What the exercise asks:
Each of the entries below should be written out exactly as it reads.

Data:

★ ★ ★ ★ ★ ★ ★

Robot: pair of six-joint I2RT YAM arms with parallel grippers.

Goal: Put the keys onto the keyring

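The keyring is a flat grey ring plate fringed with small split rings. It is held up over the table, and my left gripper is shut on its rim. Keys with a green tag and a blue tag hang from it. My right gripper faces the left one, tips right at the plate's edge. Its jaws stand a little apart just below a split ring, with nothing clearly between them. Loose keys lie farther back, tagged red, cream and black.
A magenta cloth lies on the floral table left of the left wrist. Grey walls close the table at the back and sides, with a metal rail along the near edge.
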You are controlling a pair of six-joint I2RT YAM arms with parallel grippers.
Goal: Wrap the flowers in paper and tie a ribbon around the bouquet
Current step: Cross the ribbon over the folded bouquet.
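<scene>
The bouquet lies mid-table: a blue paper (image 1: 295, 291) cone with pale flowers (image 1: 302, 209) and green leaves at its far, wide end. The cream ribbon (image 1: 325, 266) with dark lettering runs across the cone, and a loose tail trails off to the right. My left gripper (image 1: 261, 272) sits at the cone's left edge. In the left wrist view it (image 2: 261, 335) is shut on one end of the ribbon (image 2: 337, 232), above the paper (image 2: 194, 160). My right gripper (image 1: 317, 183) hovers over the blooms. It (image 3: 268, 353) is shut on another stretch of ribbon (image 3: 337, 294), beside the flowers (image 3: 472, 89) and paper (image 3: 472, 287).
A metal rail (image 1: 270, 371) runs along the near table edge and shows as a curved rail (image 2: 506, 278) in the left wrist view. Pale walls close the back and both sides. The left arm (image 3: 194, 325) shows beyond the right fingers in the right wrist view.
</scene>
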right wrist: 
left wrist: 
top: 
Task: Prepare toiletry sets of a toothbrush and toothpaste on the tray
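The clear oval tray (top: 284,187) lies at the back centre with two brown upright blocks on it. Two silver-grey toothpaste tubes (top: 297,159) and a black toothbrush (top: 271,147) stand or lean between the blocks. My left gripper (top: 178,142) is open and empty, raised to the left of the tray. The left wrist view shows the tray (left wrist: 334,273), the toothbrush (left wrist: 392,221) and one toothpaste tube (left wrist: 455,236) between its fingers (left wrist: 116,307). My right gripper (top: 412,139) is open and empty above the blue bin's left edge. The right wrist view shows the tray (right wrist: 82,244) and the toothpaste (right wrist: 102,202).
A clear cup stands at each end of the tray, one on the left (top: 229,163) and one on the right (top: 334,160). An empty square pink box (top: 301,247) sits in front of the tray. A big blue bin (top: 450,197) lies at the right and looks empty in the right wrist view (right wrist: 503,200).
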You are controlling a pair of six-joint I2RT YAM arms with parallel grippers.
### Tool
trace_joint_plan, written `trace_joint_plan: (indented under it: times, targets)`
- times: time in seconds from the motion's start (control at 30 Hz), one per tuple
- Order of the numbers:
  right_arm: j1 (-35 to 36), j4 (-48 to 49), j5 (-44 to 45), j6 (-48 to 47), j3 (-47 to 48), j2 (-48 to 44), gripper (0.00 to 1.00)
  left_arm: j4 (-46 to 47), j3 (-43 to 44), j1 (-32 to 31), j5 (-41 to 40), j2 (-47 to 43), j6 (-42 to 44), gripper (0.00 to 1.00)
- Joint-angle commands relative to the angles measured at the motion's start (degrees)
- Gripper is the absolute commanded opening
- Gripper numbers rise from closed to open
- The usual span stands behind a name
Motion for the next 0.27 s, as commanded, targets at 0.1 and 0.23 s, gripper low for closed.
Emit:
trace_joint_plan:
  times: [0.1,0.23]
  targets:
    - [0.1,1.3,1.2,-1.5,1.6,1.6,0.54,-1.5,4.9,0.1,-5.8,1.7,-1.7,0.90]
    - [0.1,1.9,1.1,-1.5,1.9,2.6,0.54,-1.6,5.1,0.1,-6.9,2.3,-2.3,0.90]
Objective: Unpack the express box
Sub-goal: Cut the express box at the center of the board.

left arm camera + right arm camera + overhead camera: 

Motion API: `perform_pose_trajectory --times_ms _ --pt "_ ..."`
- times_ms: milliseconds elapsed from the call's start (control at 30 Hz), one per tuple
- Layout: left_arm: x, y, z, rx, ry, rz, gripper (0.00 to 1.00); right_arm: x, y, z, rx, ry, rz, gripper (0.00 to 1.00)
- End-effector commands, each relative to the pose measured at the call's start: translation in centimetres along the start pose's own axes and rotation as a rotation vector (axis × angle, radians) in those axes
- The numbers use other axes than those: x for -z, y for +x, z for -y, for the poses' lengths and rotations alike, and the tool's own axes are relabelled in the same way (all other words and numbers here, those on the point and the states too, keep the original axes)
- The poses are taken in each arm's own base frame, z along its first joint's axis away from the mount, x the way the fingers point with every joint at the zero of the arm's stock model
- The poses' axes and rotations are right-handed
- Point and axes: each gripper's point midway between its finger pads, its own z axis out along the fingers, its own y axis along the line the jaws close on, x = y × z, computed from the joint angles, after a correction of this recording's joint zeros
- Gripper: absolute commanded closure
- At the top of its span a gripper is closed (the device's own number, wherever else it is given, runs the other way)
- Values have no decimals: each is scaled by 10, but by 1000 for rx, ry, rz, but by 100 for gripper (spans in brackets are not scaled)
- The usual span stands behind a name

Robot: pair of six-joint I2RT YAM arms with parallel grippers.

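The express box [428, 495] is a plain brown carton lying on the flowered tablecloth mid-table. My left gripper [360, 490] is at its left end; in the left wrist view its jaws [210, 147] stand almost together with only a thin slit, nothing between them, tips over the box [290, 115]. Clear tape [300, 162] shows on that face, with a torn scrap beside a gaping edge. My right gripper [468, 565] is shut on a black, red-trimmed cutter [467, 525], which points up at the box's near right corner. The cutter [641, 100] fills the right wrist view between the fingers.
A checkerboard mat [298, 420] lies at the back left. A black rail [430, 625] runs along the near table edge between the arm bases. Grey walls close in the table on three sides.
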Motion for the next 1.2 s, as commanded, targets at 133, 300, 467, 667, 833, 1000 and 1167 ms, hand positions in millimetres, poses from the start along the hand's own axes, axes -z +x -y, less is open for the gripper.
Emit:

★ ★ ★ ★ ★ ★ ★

Result of the exercise:
Robot: pair of six-joint I2RT YAM arms with parallel grippers.

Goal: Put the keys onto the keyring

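The keyring is a flat grey ring plate fringed with small split rings. It is held up over the table, and my left gripper is shut on its rim. Keys with a green tag and a blue tag hang from it. My right gripper faces the left one, tips right at the plate's edge. Its jaws stand a little apart just below a split ring, with nothing clearly between them. Loose keys lie farther back, tagged red, cream and black.
A magenta cloth lies on the floral table left of the left wrist. Grey walls close the table at the back and sides, with a metal rail along the near edge.
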You are controlling a pair of six-joint I2RT YAM arms with parallel grippers.
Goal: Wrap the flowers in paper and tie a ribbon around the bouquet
Current step: Cross the ribbon over the folded bouquet.
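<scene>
The bouquet lies mid-table: a blue paper (image 1: 295, 291) cone with pale flowers (image 1: 302, 209) and green leaves at its far, wide end. The cream ribbon (image 1: 325, 266) with dark lettering runs across the cone, and a loose tail trails off to the right. My left gripper (image 1: 261, 272) sits at the cone's left edge. In the left wrist view it (image 2: 261, 335) is shut on one end of the ribbon (image 2: 337, 232), above the paper (image 2: 194, 160). My right gripper (image 1: 317, 183) hovers over the blooms. It (image 3: 268, 353) is shut on another stretch of ribbon (image 3: 337, 294), beside the flowers (image 3: 472, 89) and paper (image 3: 472, 287).
A metal rail (image 1: 270, 371) runs along the near table edge and shows as a curved rail (image 2: 506, 278) in the left wrist view. Pale walls close the back and both sides. The left arm (image 3: 194, 325) shows beyond the right fingers in the right wrist view.
</scene>
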right wrist: 
left wrist: 
top: 
Task: Prepare toiletry sets of a toothbrush and toothpaste on the tray
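The clear oval tray (top: 284,187) lies at the back centre with two brown upright blocks on it. Two silver-grey toothpaste tubes (top: 297,159) and a black toothbrush (top: 271,147) stand or lean between the blocks. My left gripper (top: 178,142) is open and empty, raised to the left of the tray. The left wrist view shows the tray (left wrist: 334,273), the toothbrush (left wrist: 392,221) and one toothpaste tube (left wrist: 455,236) between its fingers (left wrist: 116,307). My right gripper (top: 412,139) is open and empty above the blue bin's left edge. The right wrist view shows the tray (right wrist: 82,244) and the toothpaste (right wrist: 102,202).
A clear cup stands at each end of the tray, one on the left (top: 229,163) and one on the right (top: 334,160). An empty square pink box (top: 301,247) sits in front of the tray. A big blue bin (top: 450,197) lies at the right and looks empty in the right wrist view (right wrist: 503,200).
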You are controlling a pair of six-joint I2RT YAM arms with parallel grippers.
### Tool
trace_joint_plan, written `trace_joint_plan: (indented under it: times, targets)`
- times: time in seconds from the motion's start (control at 30 Hz), one per tuple
- Order of the numbers:
  right_arm: j1 (-35 to 36), j4 (-48 to 49), j5 (-44 to 45), j6 (-48 to 47), j3 (-47 to 48), j2 (-48 to 44), gripper (0.00 to 1.00)
  left_arm: j4 (-46 to 47), j3 (-43 to 44), j1 (-32 to 31), j5 (-41 to 40), j2 (-47 to 43), j6 (-42 to 44), gripper (0.00 to 1.00)
- Joint-angle commands relative to the angles measured at the motion's start (degrees)
- Gripper is the absolute commanded opening
- Gripper numbers rise from closed to open
- The usual span stands behind a name
Motion for the next 0.27 s, as commanded, targets at 0.1 and 0.23 s, gripper low for closed.
Emit:
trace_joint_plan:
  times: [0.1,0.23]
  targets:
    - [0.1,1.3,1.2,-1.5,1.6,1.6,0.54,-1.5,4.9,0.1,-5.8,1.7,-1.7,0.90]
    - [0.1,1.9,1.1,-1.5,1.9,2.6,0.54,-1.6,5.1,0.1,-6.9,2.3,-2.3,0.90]
Objective: Unpack the express box
Sub-goal: Cut the express box at the center of the board.

left arm camera + right arm camera + overhead camera: 

Motion API: `perform_pose_trajectory --times_ms _ --pt "_ ..."`
- times_ms: milliseconds elapsed from the call's start (control at 30 Hz), one per tuple
- Layout: left_arm: x, y, z, rx, ry, rz, gripper (0.00 to 1.00); right_arm: x, y, z, rx, ry, rz, gripper (0.00 to 1.00)
- End-effector commands, each relative to the pose measured at the call's start: translation in centimetres along the start pose's own axes and rotation as a rotation vector (axis × angle, radians) in those axes
- The numbers use other axes than those: x for -z, y for +x, z for -y, for the poses' lengths and rotations alike, and the tool's own axes are relabelled in the same way (all other words and numbers here, those on the point and the states too, keep the original axes)
- The poses are taken in each arm's own base frame, z along its first joint's axis away from the mount, x the way the fingers point with every joint at the zero of the arm's stock model
- The poses' axes and rotations are right-handed
- Point and axes: each gripper's point midway between its finger pads, its own z axis out along the fingers, its own y axis along the line the jaws close on, x = y × z, computed from the joint angles, after a correction of this recording's joint zeros
- Gripper: absolute commanded closure
- At the top of its span a gripper is closed (the device's own number, wherever else it is given, runs the other way)
- Values have no decimals: each is scaled by 10, but by 1000 for rx, ry, rz, but by 100 for gripper (spans in brackets are not scaled)
- The usual span stands behind a name

Robot: pair of six-joint I2RT YAM arms with parallel grippers.

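The express box [428, 495] is a plain brown carton lying on the flowered tablecloth mid-table. My left gripper [360, 490] is at its left end; in the left wrist view its jaws [210, 147] stand almost together with only a thin slit, nothing between them, tips over the box [290, 115]. Clear tape [300, 162] shows on that face, with a torn scrap beside a gaping edge. My right gripper [468, 565] is shut on a black, red-trimmed cutter [467, 525], which points up at the box's near right corner. The cutter [641, 100] fills the right wrist view between the fingers.
A checkerboard mat [298, 420] lies at the back left. A black rail [430, 625] runs along the near table edge between the arm bases. Grey walls close in the table on three sides.
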Motion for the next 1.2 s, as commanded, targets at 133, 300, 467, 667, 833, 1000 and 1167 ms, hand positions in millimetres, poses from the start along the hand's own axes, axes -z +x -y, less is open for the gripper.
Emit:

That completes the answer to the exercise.